Freaks, monsters—that’s what conjoined twins were called in 1908. And so their mother abandoned Violet and Daisy to the care of her midwife, who immediately put the babies on exhibition in the back room of her pub, embarking on a course of blatant exploitation that would range from the Brighton seashore to Australian amusement parks, American sideshows, and eventually to the most phenomenal success in vaudeville’s history.
But Violet and Daisy were more than just an exhibit, of course. They were two distinct individuals with remarkably harmonious personalities: Violet thoughtful yet candid, Daisy impulsive and easygoing. Above all, they were sisters.
In a story packed to the brim with questions about individuality, identity, and exploitation, Sarah Miller delivers an engrossing, compassionate portrait of two sisters whose bonds were so sacred that nothing—not even death—would compel Violet and Daisy to break them.
The Waiting Place by Dina Nayeri and Anna Bosch Miralpeix (4/13)
An unflinching look at ten young lives suspended outside of time—and bravely proceeding anyway—inside the Katsikas refugee camp in Greece.
Every war, famine, and flood spits out survivors.

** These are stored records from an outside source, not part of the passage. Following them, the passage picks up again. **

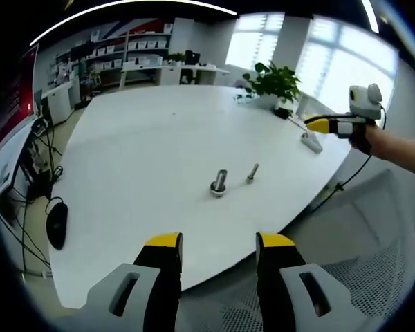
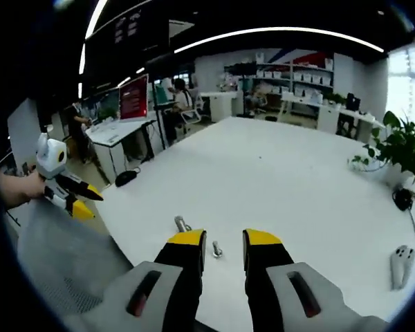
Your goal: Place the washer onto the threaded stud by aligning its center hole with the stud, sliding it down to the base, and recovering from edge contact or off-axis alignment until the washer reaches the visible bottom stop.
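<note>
While both tools hang above the near edge of the white counter (image 1: 159,138), neither holds anything. From the left gripper view, the left tool (image 1: 218,249) has its yellow-tipped jaws parted with a clear gap between them, and it sits short of the counter's edge. Farther out on the counter stands the threaded stud (image 1: 219,182), upright on a wider base, and just beside it, apart from it, lies a smaller bolt-like piece (image 1: 252,173), tilted; whether that is the washer's carrier I cannot tell, and the washer itself is too small to make out. From the right gripper view, the right tool (image 2: 225,250) also has its jaws parted, and the stud (image 2: 182,223) shows just past its left jaw. A potted plant (image 1: 273,83) and a white controller (image 2: 400,265) rest on the counter well apart from the stud
</note>
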Demonstrator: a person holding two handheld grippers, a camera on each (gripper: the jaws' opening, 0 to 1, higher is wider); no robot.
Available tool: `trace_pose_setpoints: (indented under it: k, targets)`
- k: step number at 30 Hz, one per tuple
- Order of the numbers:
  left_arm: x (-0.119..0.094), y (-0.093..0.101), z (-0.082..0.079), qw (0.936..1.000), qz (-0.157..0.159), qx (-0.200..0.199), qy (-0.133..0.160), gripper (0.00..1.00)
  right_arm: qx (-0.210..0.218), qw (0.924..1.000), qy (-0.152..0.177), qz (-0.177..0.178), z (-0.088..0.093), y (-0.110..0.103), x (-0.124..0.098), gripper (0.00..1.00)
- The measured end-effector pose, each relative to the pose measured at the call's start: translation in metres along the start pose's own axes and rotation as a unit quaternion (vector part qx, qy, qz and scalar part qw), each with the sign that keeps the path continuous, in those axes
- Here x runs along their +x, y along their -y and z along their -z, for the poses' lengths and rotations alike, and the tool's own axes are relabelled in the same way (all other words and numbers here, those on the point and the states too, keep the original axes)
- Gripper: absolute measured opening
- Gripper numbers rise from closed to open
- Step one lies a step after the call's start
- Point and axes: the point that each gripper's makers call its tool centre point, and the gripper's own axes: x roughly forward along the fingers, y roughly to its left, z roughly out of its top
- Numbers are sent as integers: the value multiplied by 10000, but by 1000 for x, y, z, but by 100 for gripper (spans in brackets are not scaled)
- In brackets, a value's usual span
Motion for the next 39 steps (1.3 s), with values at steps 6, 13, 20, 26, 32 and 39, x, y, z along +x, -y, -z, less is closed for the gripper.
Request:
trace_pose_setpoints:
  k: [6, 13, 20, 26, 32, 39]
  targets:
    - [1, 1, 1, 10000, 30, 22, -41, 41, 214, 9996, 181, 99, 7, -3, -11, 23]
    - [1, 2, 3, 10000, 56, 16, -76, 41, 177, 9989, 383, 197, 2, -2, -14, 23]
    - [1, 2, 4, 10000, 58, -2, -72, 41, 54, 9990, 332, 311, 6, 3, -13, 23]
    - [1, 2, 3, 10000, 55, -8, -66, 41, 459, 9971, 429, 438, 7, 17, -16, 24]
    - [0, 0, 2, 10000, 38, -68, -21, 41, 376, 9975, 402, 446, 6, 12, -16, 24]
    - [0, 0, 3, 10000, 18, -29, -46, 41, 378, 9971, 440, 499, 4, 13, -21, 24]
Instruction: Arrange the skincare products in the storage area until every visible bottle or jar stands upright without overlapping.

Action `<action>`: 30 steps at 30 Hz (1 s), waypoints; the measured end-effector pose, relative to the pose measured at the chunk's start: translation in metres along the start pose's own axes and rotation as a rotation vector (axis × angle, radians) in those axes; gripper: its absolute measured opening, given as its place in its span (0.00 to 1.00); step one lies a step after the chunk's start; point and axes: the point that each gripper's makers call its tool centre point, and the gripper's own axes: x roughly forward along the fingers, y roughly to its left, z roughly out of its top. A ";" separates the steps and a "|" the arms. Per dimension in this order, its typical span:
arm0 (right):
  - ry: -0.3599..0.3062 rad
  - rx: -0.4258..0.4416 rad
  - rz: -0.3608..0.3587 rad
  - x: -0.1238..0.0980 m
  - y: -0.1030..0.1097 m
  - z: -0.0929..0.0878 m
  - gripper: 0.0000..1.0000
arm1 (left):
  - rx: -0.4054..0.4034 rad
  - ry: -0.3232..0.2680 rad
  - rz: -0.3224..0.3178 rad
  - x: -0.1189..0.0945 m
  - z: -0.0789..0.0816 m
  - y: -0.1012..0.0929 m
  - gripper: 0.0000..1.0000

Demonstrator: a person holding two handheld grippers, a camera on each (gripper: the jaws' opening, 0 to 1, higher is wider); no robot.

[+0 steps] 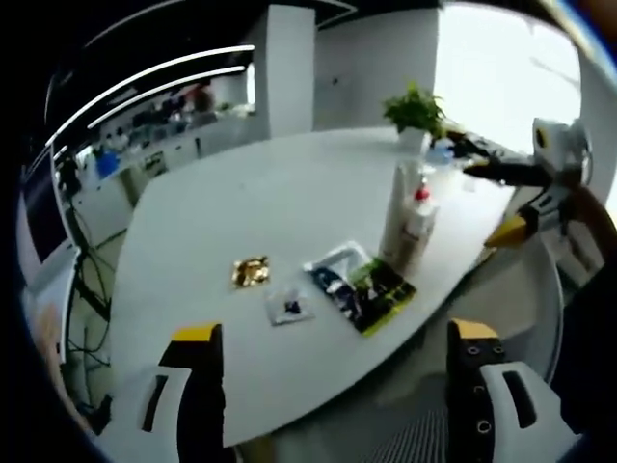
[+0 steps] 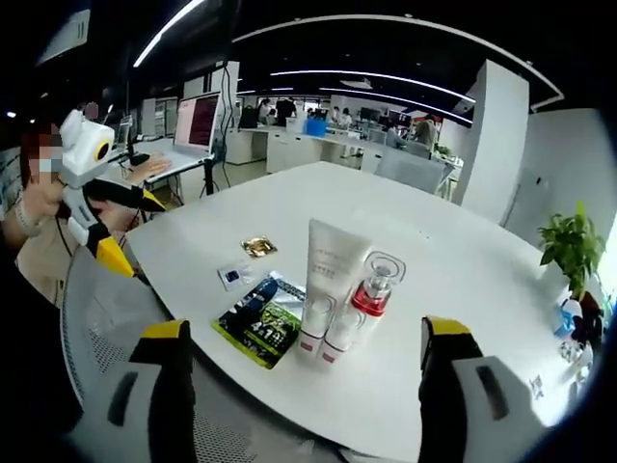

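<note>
Standing bottles (image 2: 339,299) ahead between right gripper (image 2: 304,342) wide jaws | left gripper (image 1: 337,347) wide

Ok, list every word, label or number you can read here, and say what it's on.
No text here can be read.
White tube: faint grey print, too blurred.
Green-and-black packet: printed marks, too small.
Small clear sachet: blue patch, no legible letters.
Gold sachet: nothing legible.
Clear bottle with red liquid: no label visible.
Two small white tubes: no readable print.
</note>
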 end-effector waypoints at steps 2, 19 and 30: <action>0.002 -0.002 -0.002 0.000 0.001 0.000 0.99 | -0.003 0.007 0.007 -0.001 -0.002 0.001 0.97; 0.022 -0.030 0.023 0.009 0.007 -0.006 1.00 | 0.007 0.010 0.000 -0.001 -0.004 0.006 0.97; 0.029 0.023 0.014 0.018 0.000 -0.001 0.93 | -0.005 0.034 -0.013 0.014 -0.004 0.020 0.97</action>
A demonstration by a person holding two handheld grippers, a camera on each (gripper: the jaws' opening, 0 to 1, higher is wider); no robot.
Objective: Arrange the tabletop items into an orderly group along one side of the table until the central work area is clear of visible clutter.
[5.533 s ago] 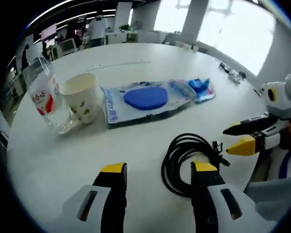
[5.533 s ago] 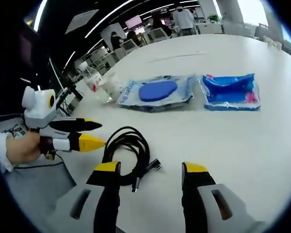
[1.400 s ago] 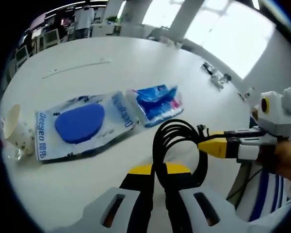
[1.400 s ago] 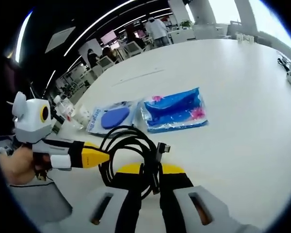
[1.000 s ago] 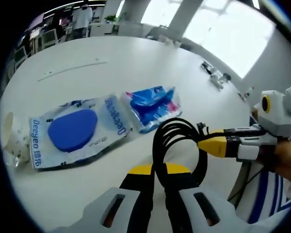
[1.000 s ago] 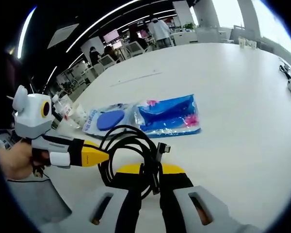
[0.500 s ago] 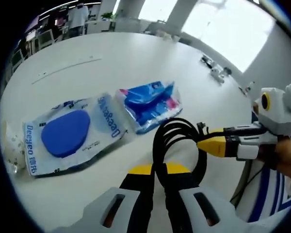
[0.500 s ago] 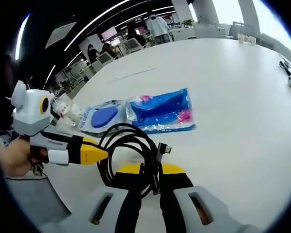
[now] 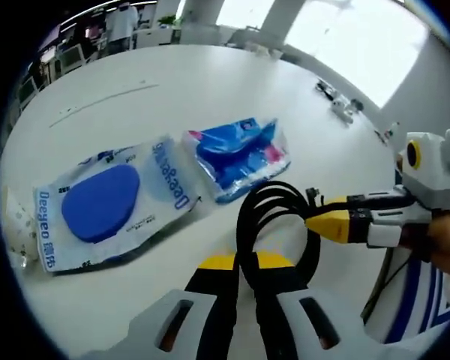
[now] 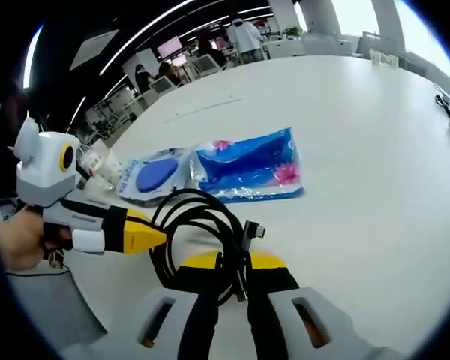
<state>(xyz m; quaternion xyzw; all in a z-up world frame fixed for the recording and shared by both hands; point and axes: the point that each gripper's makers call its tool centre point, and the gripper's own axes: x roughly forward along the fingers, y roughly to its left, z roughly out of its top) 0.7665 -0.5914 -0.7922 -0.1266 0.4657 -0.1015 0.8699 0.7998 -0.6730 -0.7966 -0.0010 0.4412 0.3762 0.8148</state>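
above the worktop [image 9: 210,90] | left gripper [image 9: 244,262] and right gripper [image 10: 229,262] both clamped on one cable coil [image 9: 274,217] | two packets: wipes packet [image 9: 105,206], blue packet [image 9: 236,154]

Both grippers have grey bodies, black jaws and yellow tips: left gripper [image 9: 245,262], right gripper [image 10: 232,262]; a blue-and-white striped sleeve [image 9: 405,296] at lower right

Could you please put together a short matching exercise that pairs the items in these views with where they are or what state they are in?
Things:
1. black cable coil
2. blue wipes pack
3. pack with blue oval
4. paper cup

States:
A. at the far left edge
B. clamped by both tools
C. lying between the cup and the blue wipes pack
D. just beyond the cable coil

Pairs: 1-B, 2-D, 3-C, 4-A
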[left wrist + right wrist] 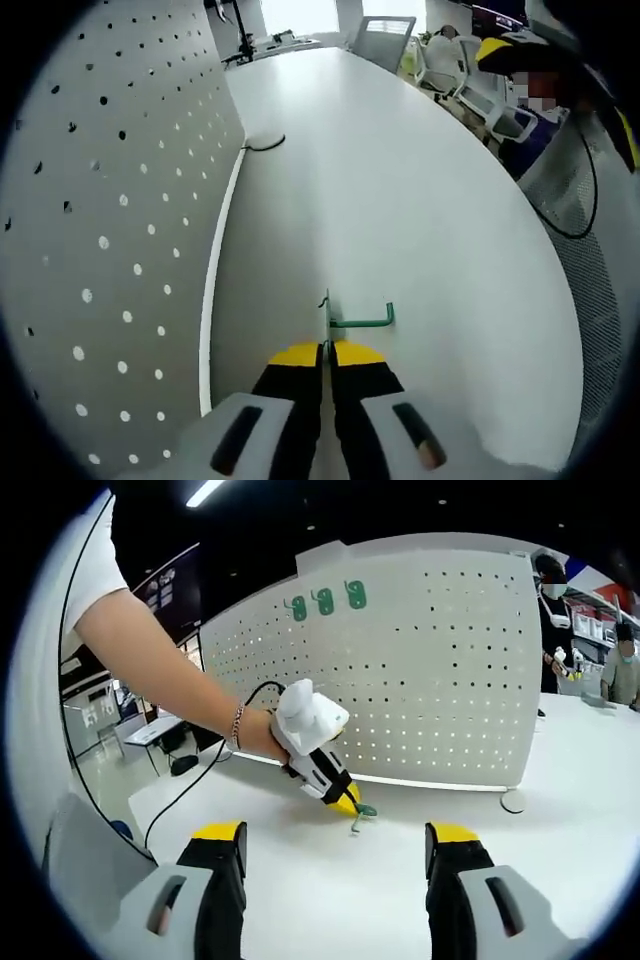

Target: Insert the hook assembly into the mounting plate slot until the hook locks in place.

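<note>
On the white table (pixel 420 220), green hook (pixel 362 320) clenched at left gripper (pixel 327 352) jaws' tips; right gripper (pixel 340 845) released

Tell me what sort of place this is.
Probably an open office or lab used for demos: a long white table with a standing white pegboard, office chairs at the far end, and people standing nearby.
</note>
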Tool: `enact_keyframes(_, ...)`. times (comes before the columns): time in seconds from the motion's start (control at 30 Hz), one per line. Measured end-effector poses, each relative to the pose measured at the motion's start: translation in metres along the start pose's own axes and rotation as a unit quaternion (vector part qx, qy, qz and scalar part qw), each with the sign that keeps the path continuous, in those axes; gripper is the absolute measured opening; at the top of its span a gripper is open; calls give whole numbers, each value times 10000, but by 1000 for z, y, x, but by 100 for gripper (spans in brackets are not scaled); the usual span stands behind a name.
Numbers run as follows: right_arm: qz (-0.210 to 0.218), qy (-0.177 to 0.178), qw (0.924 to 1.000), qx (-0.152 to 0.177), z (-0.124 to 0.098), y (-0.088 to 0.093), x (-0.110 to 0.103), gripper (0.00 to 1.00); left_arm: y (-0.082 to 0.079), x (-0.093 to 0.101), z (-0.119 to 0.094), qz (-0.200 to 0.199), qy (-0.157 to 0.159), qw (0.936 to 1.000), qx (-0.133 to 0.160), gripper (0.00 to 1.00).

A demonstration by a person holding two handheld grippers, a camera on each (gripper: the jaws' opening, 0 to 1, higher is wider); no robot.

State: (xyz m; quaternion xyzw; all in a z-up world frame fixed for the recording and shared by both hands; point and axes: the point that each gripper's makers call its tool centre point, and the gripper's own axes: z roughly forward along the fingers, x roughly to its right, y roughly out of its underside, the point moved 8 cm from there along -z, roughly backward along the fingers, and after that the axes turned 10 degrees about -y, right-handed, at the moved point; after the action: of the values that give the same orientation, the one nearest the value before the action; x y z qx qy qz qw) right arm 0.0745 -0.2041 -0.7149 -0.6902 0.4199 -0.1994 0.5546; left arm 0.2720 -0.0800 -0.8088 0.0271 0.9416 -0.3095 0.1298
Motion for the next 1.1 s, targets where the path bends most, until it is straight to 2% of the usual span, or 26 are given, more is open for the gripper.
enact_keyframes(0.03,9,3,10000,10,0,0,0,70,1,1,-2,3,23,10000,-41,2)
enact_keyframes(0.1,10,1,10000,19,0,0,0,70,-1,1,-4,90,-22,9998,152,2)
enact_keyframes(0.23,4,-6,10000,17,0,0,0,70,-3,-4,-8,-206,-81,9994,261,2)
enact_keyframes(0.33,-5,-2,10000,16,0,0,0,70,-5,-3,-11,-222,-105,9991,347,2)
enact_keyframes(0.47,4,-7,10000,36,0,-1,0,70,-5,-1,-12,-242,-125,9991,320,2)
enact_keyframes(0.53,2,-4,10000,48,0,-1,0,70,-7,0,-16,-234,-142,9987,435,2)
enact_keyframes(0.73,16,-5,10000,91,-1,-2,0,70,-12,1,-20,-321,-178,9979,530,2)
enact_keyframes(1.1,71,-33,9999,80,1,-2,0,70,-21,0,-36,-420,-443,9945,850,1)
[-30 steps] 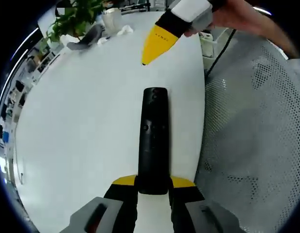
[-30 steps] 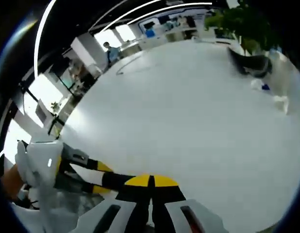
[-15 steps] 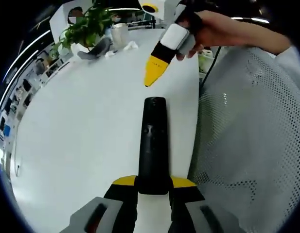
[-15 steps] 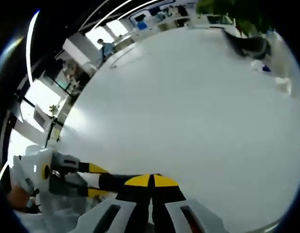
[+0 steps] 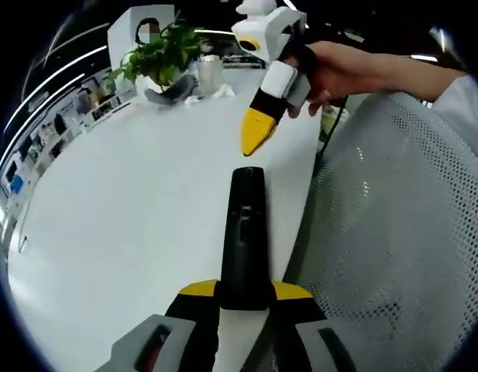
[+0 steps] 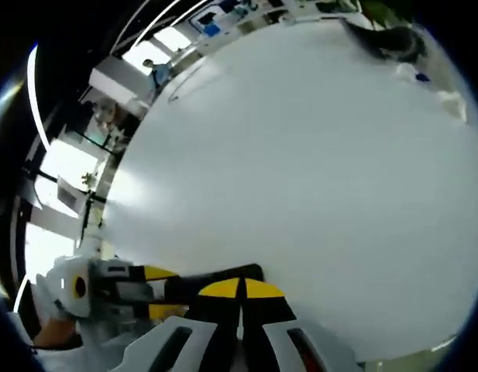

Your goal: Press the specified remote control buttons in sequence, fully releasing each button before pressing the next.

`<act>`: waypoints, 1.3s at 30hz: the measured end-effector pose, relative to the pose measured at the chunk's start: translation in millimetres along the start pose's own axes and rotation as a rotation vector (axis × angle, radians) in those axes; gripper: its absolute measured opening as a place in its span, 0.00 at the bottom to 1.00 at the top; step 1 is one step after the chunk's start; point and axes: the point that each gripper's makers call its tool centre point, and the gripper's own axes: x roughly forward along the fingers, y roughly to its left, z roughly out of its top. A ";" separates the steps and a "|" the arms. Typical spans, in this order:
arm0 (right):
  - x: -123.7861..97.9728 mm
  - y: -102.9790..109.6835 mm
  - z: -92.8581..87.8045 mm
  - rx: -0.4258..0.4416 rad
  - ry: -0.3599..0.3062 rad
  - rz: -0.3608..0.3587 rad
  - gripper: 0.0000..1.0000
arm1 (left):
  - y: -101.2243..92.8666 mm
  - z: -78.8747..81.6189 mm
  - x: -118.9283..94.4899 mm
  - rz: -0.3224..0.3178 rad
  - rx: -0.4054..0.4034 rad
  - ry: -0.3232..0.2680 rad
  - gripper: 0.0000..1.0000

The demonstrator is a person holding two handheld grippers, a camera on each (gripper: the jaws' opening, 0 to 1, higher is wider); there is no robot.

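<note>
the left gripper (image 5: 244,298) is clenching the near end of a black remote (image 5: 243,232), which is pointing straight ahead of its jaws over the white table (image 5: 122,209). the remote looks light, rigid and smooth, so a firm hold low on the body seems right, leaving the buttons bare. the right gripper (image 5: 255,137), jaws pressed together on nothing, is hovering just beyond the remote's far tip. the table edge is running close on the right, beside a mesh chair (image 5: 386,232); open room is lying to the left.
</note>
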 end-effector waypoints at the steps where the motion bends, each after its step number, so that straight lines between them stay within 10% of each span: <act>1: 1.3 0.6 -1.8 -0.014 0.011 -0.011 0.00 | 0.3 1.2 0.2 -0.001 0.004 0.004 0.24; 39: 9.8 -1.7 7.5 -0.189 -0.065 -0.048 0.00 | 2.3 7.9 4.9 0.018 -0.025 -0.045 0.24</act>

The United Nations High Commissioner for Refugees (UNHCR) cites an unprecedented 71 million forcibly displaced people on the planet today. In 2018, Dina Nayeri—a former refugee herself and the daughter of a refugee—invited documentary photographer Anna Bosch Miralpeix to accompany her to Katsikas, a refugee camp outside Ioannina, Greece, to record the hopes and struggles of ten of them—siblings and friends from Iran and Afganistan. “I wanted to play with them, to enter their imagined worlds, to see the landscape inside their minds,” she says. Ranging in age from five to seventeen, the children live in partitioned shipping-crate homes crowded on a field below a mountain. Robbed of curiosity and purpose, dignity and identity, each battles the dreary monster of a paused life.
Ten lyrical passages lead one into the next, punctuated by intimate photographs, to reveal the dreams, ambitions, and personalities of each displaced child, followed by a powerful account of the author’s own experiences in a camp. Locking the global refugee crisis sharply in focus, The Waiting Place is, finally, an urgent call to change what we teach young people about the nature of home and safety.